End-to-end usage decision flow from resource creation to user outcome
Limits are defined in a flexible structure that allows:
Adding new resource types
Increasing limits for existing plans
Introducing unlimited tiers
Supporting future add-ons
Before creating any resource such as a project, prompt, experiment, or team member, the system performs a quota check. Because the heavy lifting is done ahead of time through caching and counters, this middleware remains lightweight and fast.

How subscription data and live usage are combined during a resource limit check
When usage exceeds the allowed limit:
The action is paused
The user is informed exactly which limit was reached
Current usage is shown
Upgrade options are presented clearly
Upgrading in LaikaTest is intentionally designed to feel like a natural progression, not a penalty for hitting a limit. Users are never forced into an upgrade, and staying on the current plan is always a valid and respected choice. If a team’s existing plan continues to meet their needs, they can keep using it without disruption. When an upgrade option is shown, it is presented with clear context. Users can see what additional capacity or features they would unlock and decide whether it aligns with their current goals. This approach ensures that upgrades happen because the product is delivering real value, not because users feel blocked or pressured. Growth becomes an informed choice rather than an obligation.

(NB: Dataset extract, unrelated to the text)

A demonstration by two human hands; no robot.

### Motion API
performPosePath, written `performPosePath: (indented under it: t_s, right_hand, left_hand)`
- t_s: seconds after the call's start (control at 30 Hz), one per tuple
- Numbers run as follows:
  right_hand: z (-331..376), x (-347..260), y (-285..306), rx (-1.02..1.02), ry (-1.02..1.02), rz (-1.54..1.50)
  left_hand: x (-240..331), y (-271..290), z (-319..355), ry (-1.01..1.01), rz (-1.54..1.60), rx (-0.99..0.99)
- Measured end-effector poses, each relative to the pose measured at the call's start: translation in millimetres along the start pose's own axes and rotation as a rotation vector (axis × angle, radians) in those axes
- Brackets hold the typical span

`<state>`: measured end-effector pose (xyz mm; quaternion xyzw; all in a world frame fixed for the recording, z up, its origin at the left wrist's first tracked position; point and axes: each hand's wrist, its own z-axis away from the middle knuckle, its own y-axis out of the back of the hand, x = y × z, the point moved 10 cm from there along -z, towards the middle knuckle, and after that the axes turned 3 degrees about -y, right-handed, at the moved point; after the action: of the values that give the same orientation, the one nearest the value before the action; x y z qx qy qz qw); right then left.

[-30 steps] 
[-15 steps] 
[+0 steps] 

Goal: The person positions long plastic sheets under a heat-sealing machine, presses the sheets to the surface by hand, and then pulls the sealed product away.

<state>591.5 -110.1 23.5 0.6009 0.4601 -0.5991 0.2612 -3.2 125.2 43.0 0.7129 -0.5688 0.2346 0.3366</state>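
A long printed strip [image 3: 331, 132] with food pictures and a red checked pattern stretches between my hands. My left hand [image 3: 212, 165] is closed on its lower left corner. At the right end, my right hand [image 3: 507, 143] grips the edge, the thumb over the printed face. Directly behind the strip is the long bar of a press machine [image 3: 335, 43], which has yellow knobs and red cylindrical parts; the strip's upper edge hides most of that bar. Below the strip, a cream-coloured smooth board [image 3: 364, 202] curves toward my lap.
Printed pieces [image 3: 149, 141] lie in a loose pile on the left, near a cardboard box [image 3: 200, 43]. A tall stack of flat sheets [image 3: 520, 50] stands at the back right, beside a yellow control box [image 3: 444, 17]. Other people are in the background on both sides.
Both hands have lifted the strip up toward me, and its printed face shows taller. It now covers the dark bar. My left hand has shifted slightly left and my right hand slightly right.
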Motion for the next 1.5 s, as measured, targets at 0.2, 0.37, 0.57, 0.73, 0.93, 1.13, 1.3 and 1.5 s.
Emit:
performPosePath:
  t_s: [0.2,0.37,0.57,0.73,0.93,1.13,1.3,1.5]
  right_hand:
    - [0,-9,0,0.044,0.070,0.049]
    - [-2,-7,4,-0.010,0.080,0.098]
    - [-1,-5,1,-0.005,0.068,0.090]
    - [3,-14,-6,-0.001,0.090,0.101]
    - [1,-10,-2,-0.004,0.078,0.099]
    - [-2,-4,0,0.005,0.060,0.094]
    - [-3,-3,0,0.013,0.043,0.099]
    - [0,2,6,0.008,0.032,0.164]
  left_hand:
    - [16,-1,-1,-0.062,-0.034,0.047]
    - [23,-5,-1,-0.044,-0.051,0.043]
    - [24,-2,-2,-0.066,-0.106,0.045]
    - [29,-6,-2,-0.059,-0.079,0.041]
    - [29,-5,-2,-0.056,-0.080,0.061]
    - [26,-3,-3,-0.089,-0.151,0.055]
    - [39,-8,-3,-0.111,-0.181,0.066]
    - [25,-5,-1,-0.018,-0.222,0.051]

Costumer First Experience System
Every major design decision in this system was guided by one principle: the customer comes first. Performance matters because users feel latency. Clarity matters because confusion breaks trust. Flexibility matters because teams grow in unpredictable ways. Instead of treating usage limits as a billing mechanism, we treated them as part of the core product experience. That mindset shaped everything from where we introduced caching, to how limits are enforced, to how messages are shown when a boundary is reached. The goal was never to block users, but to guide them clearly and respectfully as they scale.

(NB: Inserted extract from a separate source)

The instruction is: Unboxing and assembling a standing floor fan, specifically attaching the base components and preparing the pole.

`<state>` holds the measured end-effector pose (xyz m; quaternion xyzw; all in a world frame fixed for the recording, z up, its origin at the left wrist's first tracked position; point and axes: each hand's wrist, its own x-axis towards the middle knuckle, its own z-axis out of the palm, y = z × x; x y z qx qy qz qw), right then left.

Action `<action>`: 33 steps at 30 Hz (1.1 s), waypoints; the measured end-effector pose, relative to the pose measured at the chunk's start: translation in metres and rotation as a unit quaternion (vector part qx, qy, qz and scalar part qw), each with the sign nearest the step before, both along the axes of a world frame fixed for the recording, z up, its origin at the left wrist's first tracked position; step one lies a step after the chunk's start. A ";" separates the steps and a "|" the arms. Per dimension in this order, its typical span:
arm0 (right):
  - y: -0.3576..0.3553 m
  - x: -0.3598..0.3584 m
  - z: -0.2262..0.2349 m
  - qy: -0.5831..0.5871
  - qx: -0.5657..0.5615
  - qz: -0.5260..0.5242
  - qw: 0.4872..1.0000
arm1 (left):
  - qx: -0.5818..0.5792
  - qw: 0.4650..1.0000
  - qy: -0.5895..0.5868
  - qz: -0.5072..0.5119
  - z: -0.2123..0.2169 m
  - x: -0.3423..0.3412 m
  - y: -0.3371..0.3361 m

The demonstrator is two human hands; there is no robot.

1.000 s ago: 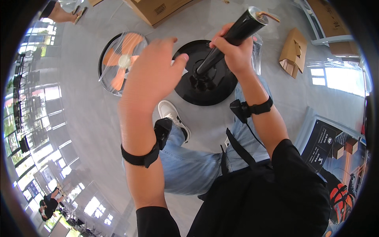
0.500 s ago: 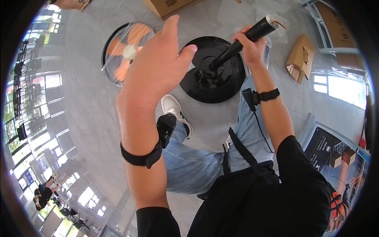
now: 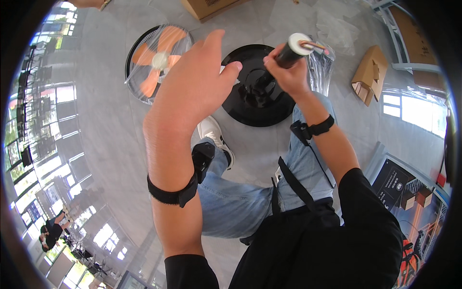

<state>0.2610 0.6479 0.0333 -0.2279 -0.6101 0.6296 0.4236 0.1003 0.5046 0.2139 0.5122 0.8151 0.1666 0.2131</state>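
Over grey floor (image 3: 257,151) with cardboard boxes (image 3: 369,72), right hand (image 3: 292,77) grips black pole (image 3: 288,57), left hand (image 3: 195,86) spread.

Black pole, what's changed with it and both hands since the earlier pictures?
The pole's upper end has swung toward the wearer, left and down in the picture from half a second ago, its end face now turned more to the camera. The right grip moved with it, staying closed around it. Nothing was visibly picked up or released. The left grip stays raised and open; base and fan still lie on the floor.
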 end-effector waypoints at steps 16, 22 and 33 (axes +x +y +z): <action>-0.020 -0.012 0.009 -0.048 0.082 0.046 0.994 | 0.078 0.990 -0.074 -0.092 0.008 0.011 0.016; -0.034 -0.005 -0.011 0.016 0.041 0.085 0.995 | 0.143 0.971 -0.088 -0.170 -0.019 0.031 0.031; -0.020 -0.010 -0.009 -0.062 0.078 0.084 0.991 | 0.157 0.973 -0.073 -0.150 -0.007 0.019 0.032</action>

Building a quota system forced us to think beyond limits and pricing. It required us to treat usage enforcement as part of the core system design rather than an afterthought. The choices we made around data ownership, caching, and enforcement boundaries were all driven by a single goal: keep the product fast, predictable, and respectful of how teams actually work.

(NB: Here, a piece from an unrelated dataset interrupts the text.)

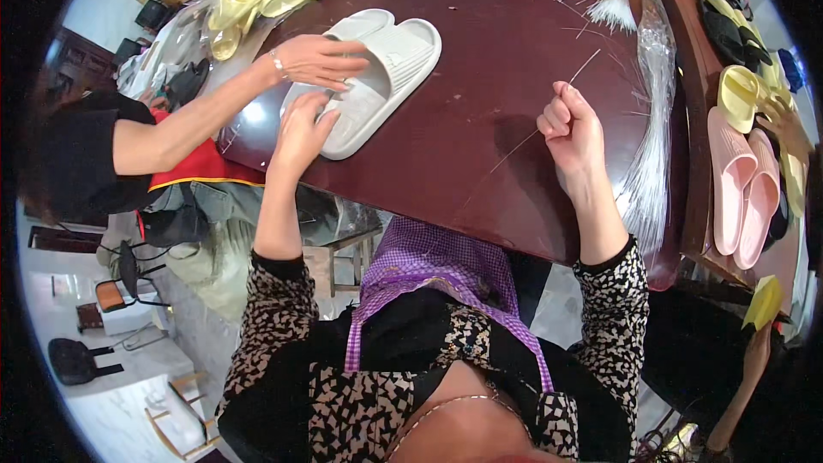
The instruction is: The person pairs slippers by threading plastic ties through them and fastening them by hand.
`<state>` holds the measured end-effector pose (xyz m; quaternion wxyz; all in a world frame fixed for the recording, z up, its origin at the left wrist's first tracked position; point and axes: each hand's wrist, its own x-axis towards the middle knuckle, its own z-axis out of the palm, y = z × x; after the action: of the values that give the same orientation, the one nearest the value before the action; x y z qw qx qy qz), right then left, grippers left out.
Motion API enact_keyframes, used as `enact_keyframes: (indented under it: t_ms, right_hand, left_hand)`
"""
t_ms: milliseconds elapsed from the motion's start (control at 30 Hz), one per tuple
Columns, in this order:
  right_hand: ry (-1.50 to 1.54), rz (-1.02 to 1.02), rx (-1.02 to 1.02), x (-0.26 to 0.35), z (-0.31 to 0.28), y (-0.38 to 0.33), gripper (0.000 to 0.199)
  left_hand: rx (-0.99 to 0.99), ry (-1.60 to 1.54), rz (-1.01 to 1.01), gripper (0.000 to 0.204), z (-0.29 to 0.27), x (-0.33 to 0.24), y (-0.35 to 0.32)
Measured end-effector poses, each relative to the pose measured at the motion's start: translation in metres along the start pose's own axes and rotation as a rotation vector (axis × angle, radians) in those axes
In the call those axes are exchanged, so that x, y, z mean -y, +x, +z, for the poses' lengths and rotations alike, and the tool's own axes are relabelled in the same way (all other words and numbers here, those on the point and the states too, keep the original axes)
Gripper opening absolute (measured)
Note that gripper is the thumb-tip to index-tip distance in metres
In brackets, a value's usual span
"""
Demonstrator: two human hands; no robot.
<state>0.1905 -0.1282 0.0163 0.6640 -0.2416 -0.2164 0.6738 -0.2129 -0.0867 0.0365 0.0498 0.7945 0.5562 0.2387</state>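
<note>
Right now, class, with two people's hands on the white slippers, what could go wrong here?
1. The right hand pinches a thin clear strand; it could slip free unseen.
2. The left hand and a co-worker's hand crowd the white slippers, so they may jostle.

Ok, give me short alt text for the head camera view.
The person's left hand rests on a pair of white slippers on a dark red table, while the right hand pinches a thin clear strand. A co-worker's hand also touches the slippers.
</note>
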Motion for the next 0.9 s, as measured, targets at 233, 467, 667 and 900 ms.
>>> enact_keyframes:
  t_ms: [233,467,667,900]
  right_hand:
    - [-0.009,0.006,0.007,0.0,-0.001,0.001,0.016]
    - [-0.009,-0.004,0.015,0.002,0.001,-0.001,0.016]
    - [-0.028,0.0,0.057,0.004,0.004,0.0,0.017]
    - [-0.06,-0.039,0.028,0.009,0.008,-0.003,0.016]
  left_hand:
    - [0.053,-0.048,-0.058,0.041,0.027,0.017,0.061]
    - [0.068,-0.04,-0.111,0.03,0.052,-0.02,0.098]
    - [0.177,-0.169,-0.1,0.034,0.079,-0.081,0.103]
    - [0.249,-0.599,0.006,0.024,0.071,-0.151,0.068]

By combining PostgreSQL for accuracy, Redis for low-latency access, and organization-level constraints, we arrived at a system that scales without becoming brittle. More importantly, it gives us a foundation we can confidently build on. As LaikaTest evolves, this system allows plans, usage, and features to change without breaking trust or experience. In the end, a good quota system is not defined by the limits it enforces, but by how invisibly and reliably it supports growth.